# What you are asked to do:
Reproduce exactly the opening lines of the listing, stopping after the line that contains "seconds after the" and including it.

# Input data:
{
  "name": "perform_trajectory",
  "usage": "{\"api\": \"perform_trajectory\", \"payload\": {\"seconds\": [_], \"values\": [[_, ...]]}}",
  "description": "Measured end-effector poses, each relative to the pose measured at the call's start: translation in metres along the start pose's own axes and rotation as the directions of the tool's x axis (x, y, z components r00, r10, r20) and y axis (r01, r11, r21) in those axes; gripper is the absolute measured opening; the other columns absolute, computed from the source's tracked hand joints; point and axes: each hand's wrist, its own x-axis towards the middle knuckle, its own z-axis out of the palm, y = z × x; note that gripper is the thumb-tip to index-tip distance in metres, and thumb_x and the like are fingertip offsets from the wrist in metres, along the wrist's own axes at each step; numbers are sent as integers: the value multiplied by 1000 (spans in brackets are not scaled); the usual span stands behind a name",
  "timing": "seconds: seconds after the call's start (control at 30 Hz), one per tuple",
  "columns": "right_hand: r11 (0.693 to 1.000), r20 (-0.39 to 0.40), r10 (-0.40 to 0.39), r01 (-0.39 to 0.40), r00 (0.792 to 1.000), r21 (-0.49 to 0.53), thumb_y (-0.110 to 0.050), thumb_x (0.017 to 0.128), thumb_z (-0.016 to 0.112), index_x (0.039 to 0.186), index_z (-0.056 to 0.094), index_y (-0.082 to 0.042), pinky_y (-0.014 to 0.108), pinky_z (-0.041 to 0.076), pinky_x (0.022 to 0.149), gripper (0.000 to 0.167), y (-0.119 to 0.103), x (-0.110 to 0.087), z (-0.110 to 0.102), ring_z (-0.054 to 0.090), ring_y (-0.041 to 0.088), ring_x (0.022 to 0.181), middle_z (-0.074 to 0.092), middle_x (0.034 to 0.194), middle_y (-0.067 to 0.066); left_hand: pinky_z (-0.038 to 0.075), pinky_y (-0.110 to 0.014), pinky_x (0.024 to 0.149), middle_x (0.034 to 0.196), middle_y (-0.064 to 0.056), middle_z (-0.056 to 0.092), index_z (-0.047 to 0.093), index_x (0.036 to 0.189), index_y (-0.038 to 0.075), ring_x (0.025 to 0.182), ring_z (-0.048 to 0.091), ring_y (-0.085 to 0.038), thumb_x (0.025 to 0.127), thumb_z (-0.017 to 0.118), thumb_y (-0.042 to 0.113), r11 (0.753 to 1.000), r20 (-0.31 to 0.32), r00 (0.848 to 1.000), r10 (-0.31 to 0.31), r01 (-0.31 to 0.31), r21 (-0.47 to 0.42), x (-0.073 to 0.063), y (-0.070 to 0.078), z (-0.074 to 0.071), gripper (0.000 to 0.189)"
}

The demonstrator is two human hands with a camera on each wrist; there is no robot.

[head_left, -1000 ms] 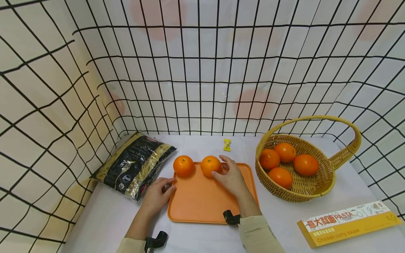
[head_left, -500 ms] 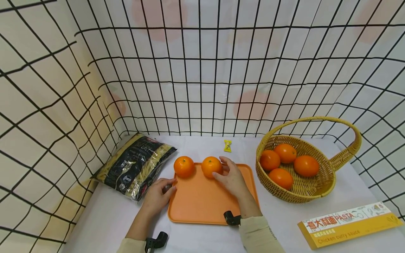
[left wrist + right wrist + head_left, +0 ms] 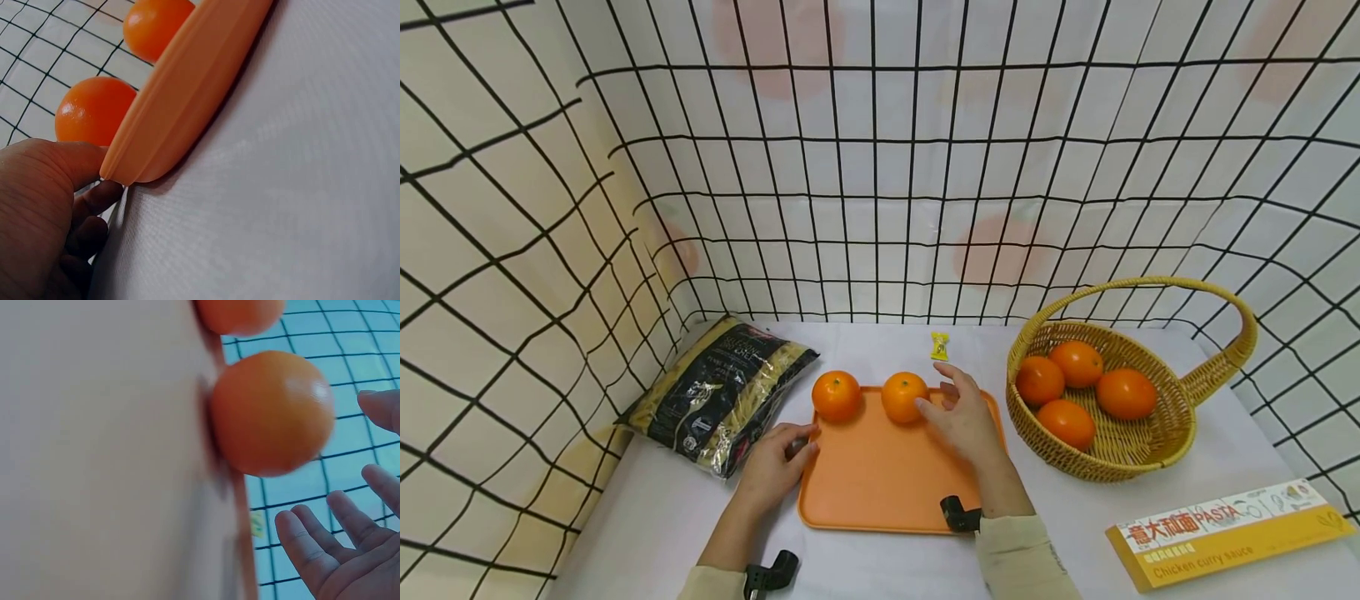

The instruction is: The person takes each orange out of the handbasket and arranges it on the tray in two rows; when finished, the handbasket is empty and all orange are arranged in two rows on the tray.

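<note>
Two oranges stand on the far part of an orange tray, a left orange and a right orange. My left hand is at the tray's left edge. In the left wrist view its thumb lies on the rim and the fingers curl below, pinching the tray. Just right of the right orange is my right hand, holding nothing. Its spread fingers stand apart from that orange in the right wrist view.
A wicker basket with several orange-red fruits stands to the right. In front of it lies a yellow and white pasta box. A black-labelled pasta bag leans at the left. Behind the tray is a small yellow-wrapped candy. Black wire mesh encloses the table.
My right hand has let go of the right orange and drawn slightly to the right. That orange sits a touch further right. The left hand has stayed at the tray's edge.
</note>
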Motion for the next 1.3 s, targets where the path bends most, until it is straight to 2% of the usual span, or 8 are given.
{"api": "perform_trajectory", "payload": {"seconds": [0.13, 0.37, 0.53, 0.7, 0.9, 1.13, 1.3], "values": [[1000, -16, -23, 24, 1000, 6, -24, 88, 80, 149, 49, -23, 52, 45, 111, 68, -10, -5, -11, 48, 35, 142, 43, 155, 9, 50, -27, 80, 115, 0, 71, 75, 123, 19, 90, 60, -11, 93, 76, 20, 1000, -3, 1000, -2, 2, 3, 0, 0, 0, 30], [1000, -34, -5, 6, 999, 6, -27, 89, 81, 147, 51, -26, 50, 44, 113, 66, -29, -15, -28, 49, 33, 141, 45, 154, 6, 49, -27, 80, 115, -1, 72, 75, 123, 17, 90, 60, -12, 92, 76, 19, 1000, -13, 1000, 5, -4, 6, 0, 1, -1, 31], [999, -30, -23, 24, 999, 25, -26, 89, 80, 147, 52, -21, 49, 43, 115, 64, -35, -22, -38, 49, 31, 141, 45, 155, 5, 49, -27, 79, 114, -1, 72, 75, 123, 17, 90, 60, -12, 92, 76, 20, 1000, -13, 1000, 10, -10, 8, -1, 1, -1, 31], [999, -29, -32, 33, 999, 41, -25, 91, 79, 146, 52, -20, 49, 44, 114, 61, -39, -28, -46, 50, 30, 140, 48, 154, 4, 48, -26, 76, 113, -1, 72, 75, 122, 16, 87, 59, -11, 92, 76, 19, 999, -22, 999, 35, -35, 14, 0, 0, 0, 30], [1000, -39, 18, -18, 999, 18, -32, 89, 80, 146, 52, -23, 48, 46, 112, 64, -43, -33, -52, 51, 30, 139, 47, 154, 3, 47, -26, 75, 114, -1, 73, 75, 123, 17, 85, 59, -11, 92, 76, 18, 999, -20, 999, 32, -32, 8, 1, -2, 0, 31], [999, -72, -32, 30, 997, -19, -32, 91, 78, 147, 51, -18, 46, 41, 116, 64, -43, -37, -70, 48, 28, 141, 50, 151, 6, 47, -26, 75, 115, -1, 73, 75, 123, 17, 85, 58, -11, 92, 76, 18, 1000, -8, 1000, 22, -22, -1, 1, -3, 0, 31], [999, -114, -26, 21, 993, -42, -38, 93, 76, 149, 49, -17, 45, 40, 117, 66, -39, -41, -87, 48, 27, 141, 51, 150, 7, 47, -27, 76, 114, 0, 72, 75, 124, 17, 86, 59, -11, 92, 76, 19, 1000, -7, 1000, 17, -17, 4, 1, -3, 1, 31]]}}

# Answer space:
{
  "name": "perform_trajectory",
  "usage": "{\"api\": \"perform_trajectory\", \"payload\": {\"seconds\": [_], \"values\": [[_, ...]]}}",
  "description": "Measured end-effector poses, each relative to the pose measured at the call's start: translation in metres along the start pose's own axes and rotation as the directions of the tool's x axis (x, y, z components r00, r10, r20) and y axis (r01, r11, r21) in those axes; gripper is the absolute measured opening; the other columns absolute, computed from the source's tracked hand joints; point and axes: each hand's wrist, its own x-axis towards the middle knuckle, its own z-axis out of the palm, y = z × x; note that gripper is the thumb-tip to index-tip distance in metres, and thumb_x and the like are fingertip offsets from the wrist in metres, along the wrist's own axes at each step; numbers are sent as integers: the value multiplied by 1000 (spans in brackets are not scaled); the usual span stands behind a name",
  "timing": "seconds: seconds after the call's start (control at 30 Hz), one per tuple",

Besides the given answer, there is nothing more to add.